▶ Exercise instructions
The whole listing is to be reproduced exactly as given.

▶ Given material
- - -

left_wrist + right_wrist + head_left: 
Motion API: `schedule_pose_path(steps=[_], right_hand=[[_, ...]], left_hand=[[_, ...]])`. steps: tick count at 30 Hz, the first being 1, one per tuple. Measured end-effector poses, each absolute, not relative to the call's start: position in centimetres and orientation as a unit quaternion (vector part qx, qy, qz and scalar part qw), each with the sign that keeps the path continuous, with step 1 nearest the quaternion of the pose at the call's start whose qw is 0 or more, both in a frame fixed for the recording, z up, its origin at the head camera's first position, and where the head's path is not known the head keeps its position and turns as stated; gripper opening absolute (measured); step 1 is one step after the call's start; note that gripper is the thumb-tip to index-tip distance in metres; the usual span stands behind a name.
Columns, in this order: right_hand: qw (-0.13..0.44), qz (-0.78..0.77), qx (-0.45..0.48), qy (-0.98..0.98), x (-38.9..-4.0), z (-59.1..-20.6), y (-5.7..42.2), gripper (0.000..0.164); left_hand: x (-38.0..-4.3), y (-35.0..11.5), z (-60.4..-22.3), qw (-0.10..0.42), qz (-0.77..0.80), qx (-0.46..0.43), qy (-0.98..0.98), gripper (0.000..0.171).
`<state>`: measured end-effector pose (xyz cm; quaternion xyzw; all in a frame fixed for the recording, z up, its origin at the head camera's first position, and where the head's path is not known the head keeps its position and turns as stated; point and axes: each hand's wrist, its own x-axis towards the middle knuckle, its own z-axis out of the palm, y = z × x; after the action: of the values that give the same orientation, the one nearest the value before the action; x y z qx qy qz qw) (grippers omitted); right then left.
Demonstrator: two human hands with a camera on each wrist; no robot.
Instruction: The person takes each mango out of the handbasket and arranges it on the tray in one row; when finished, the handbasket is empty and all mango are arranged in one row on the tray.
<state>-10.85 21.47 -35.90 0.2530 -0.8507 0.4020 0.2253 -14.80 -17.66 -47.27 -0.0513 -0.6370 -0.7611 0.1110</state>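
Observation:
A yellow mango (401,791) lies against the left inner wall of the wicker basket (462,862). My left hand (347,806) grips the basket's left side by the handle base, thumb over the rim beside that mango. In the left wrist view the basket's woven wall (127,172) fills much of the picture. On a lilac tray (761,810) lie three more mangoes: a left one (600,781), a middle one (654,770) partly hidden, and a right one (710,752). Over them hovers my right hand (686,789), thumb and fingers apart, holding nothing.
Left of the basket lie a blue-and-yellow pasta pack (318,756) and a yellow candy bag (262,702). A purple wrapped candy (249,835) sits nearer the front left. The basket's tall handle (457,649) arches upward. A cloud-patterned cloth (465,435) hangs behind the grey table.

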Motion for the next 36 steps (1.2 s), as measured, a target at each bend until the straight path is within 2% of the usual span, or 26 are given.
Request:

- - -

▶ Exercise result
left_wrist + right_wrist + head_left: 
Motion API: `schedule_pose_path(steps=[_], right_hand=[[_, ...]], left_hand=[[_, ...]])`. steps: tick count at 30 Hz, the first being 1, one per tuple. Measured end-effector poses, each absolute, not relative to the call's start: position in centimetres and orientation as a unit quaternion (vector part qx, qy, qz and scalar part qw), each with the sign that keeps the path continuous, with step 1 nearest the quaternion of the pose at the call's start whose qw is 0 or more, both in a frame fixed for the recording, z up, its origin at the head camera's first position, and where the head's path is not known the head keeps its position and turns as stated; gripper opening absolute (measured); step 1 is one step after the call's start; note that gripper is the thumb-tip to index-tip distance in metres; the usual span stands behind a name.
Columns, in this order: right_hand: qw (-0.13..0.44), qz (-0.78..0.77), qx (-0.45..0.48), qy (-0.98..0.98), x (-38.9..-4.0), z (-59.1..-20.6), y (-5.7..42.2), gripper (0.000..0.164); left_hand: x (-38.0..-4.3), y (-35.0..11.5), z (-60.4..-22.3), qw (-0.10..0.42), qz (-0.77..0.80), qx (-0.46..0.43), qy (-0.98..0.98), gripper (0.000..0.171).
`<state>`: measured end-effector pose (xyz cm; quaternion xyzw; all in a frame fixed for the recording, z up, its origin at the head camera's first position, and where the head's path is not known the head keeps its position and turns as stated; point and axes: each hand's wrist, its own x-axis towards the middle knuckle, its own z-axis out of the palm, y = z × x; after the action: of the values that give the same orientation, the one nearest the value before the action; x y z qx qy qz qw) (grippers omitted); right then left.
Demonstrator: two human hands with a camera on each wrist; no robot.
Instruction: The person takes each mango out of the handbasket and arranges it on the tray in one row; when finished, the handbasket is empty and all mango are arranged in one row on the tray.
<state>-10.85 21.47 -35.90 0.2530 -0.8507 0.4020 0.2253 -14.80 -17.66 -47.27 -0.0513 -0.6370 -0.7611 0.1110</state>
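Observation:
A yellow mango (401,791) lies against the left inner wall of the wicker basket (462,862). My left hand (347,806) grips the basket's left side by the handle base, thumb over the rim beside that mango. In the left wrist view the basket's woven wall (127,172) fills much of the picture. On a lilac tray (761,810) lie three more mangoes: a left one (600,781), a middle one (654,770) partly hidden, and a right one (710,752). Over them hovers my right hand (686,789), thumb and fingers apart, holding nothing.
Left of the basket lie a blue-and-yellow pasta pack (318,756) and a yellow candy bag (262,702). A purple wrapped candy (249,835) sits nearer the front left. The basket's tall handle (457,649) arches upward. A cloud-patterned cloth (465,435) hangs behind the grey table.
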
Motion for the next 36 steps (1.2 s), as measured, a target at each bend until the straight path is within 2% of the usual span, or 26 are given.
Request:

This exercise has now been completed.